• Recorded data:
^^^^^^^^^^^^^^^^

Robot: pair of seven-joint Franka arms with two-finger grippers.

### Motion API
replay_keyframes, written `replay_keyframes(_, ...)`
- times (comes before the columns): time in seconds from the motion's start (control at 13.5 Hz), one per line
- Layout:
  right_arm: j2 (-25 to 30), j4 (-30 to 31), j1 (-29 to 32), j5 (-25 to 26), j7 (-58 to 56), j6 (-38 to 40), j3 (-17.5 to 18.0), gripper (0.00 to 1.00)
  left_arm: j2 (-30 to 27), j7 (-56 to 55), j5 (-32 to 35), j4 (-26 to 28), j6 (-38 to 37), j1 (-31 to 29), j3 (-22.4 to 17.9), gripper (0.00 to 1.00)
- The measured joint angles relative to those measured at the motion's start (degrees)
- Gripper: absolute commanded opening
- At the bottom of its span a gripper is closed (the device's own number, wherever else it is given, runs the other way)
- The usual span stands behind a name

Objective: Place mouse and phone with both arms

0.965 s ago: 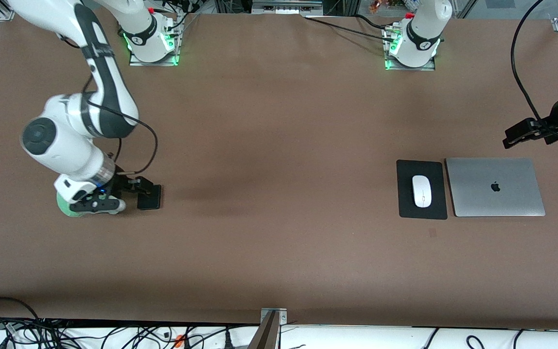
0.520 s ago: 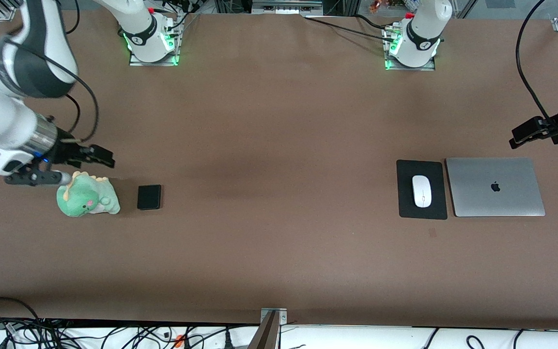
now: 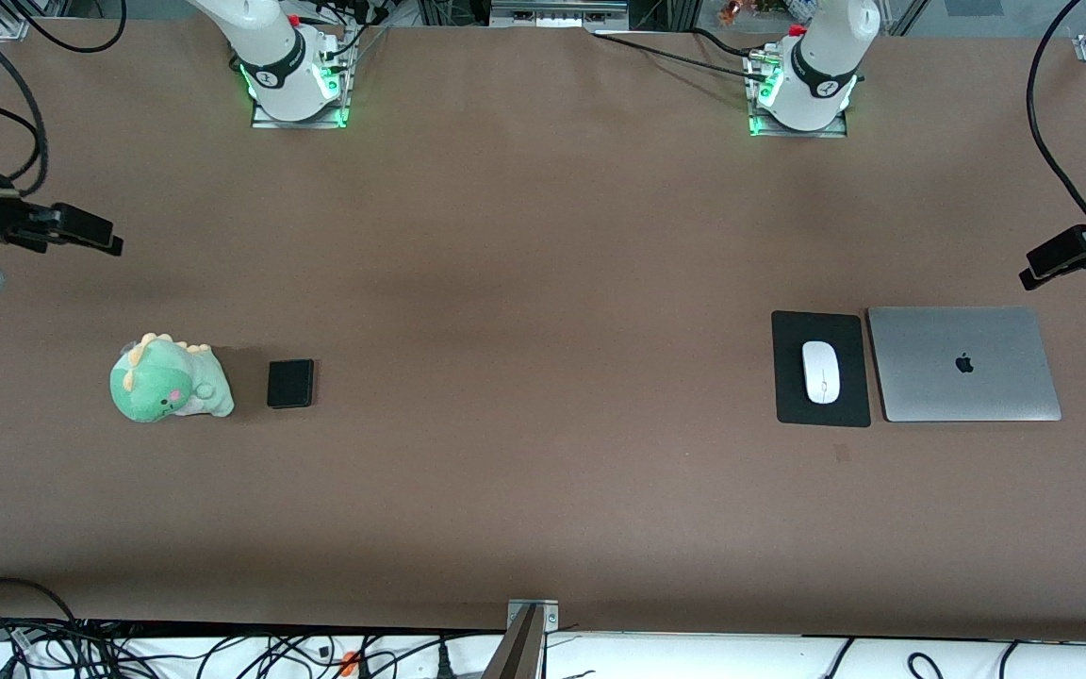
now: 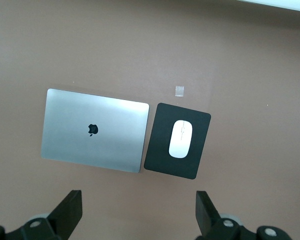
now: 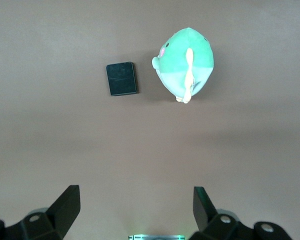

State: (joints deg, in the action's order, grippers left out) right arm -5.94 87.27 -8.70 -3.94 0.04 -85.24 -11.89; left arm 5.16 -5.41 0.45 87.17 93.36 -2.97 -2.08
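Note:
The white mouse point(image 3: 821, 372) lies on a black mouse pad point(image 3: 793, 396) toward the left arm's end of the table; it also shows in the left wrist view point(image 4: 180, 139). The small black phone point(image 3: 290, 383) lies flat beside a green plush toy point(image 3: 168, 380) toward the right arm's end; it also shows in the right wrist view point(image 5: 122, 78). My left gripper point(image 3: 1035, 266) is open and empty, raised over bare table at the table's edge. My right gripper point(image 3: 95, 236) is open and empty, raised over bare table at the other edge.
A closed silver laptop point(image 3: 963, 364) lies next to the mouse pad, also in the left wrist view point(image 4: 93, 130). The plush toy shows in the right wrist view point(image 5: 186, 62). A small tape mark point(image 3: 842, 454) is on the table nearer the front camera than the pad.
My right gripper has let go of the phone, risen and drawn back to the table's edge, uncovering the plush toy. My left gripper has drawn back a little toward its edge.

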Motion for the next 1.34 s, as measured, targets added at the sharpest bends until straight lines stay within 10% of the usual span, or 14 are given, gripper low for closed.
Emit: replay_keyframes(1.34, -1.2, -5.8, 0.1, 2.9, 0.0, -4.3, 1.1, 1.00, 0.1, 0.0, -0.3, 0.0, -0.3, 0.0, 0.3, 1.00)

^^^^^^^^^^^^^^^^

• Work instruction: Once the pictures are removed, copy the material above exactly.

• Expected answer:
Robot: pair of seven-joint Franka arms with two-finger grippers.

### Motion API
replay_keyframes, written `replay_keyframes(_, ...)`
- times (comes before the columns): time in seconds from the motion's start (control at 13.5 Hz), one per line
- Layout:
  right_arm: j2 (-25 to 30), j4 (-30 to 31), j1 (-29 to 32), j5 (-25 to 26), j7 (-58 to 56), j6 (-38 to 40), j3 (-17.5 to 18.0), gripper (0.00 to 1.00)
  left_arm: j2 (-30 to 27), j7 (-56 to 55), j5 (-32 to 35), j4 (-26 to 28), j6 (-38 to 37), j1 (-31 to 29), j3 (-22.4 to 17.9), gripper (0.00 to 1.00)
- The measured joint angles relative to those measured at the motion's start (degrees)
- Gripper: absolute commanded opening
- At the bottom of its span a gripper is closed (the device's own number, wherever else it is given, runs the other way)
- The usual span stands behind a name

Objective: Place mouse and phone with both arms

0.965 s ago: 
0.520 s ago: 
now: 
now: 
now: 

State: (joints deg, in the action's order, grippers left out) right arm -5.94 87.27 -8.70 -3.94 0.04 -85.24 -11.89; left arm 5.16 -5.41 0.45 87.17 93.36 -2.97 -2.08
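Note:
The white mouse point(image 3: 821, 372) lies on a black mouse pad point(image 3: 793, 396) toward the left arm's end of the table; it also shows in the left wrist view point(image 4: 180, 139). The small black phone point(image 3: 290, 383) lies flat beside a green plush toy point(image 3: 168, 380) toward the right arm's end; it also shows in the right wrist view point(image 5: 122, 78). My left gripper point(image 3: 1035, 266) is open and empty, raised over bare table at the table's edge. My right gripper point(image 3: 95, 236) is open and empty, raised over bare table at the other edge.
A closed silver laptop point(image 3: 963, 364) lies next to the mouse pad, also in the left wrist view point(image 4: 93, 130). The plush toy shows in the right wrist view point(image 5: 186, 62). A small tape mark point(image 3: 842, 454) is on the table nearer the front camera than the pad.
My right gripper has let go of the phone, risen and drawn back to the table's edge, uncovering the plush toy. My left gripper has drawn back a little toward its edge.
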
Motion for the next 1.34 s, as measured, targets added at the sharpest bends until straight lines stay within 10% of the usual span, or 14 are given, gripper low for closed.
Emit: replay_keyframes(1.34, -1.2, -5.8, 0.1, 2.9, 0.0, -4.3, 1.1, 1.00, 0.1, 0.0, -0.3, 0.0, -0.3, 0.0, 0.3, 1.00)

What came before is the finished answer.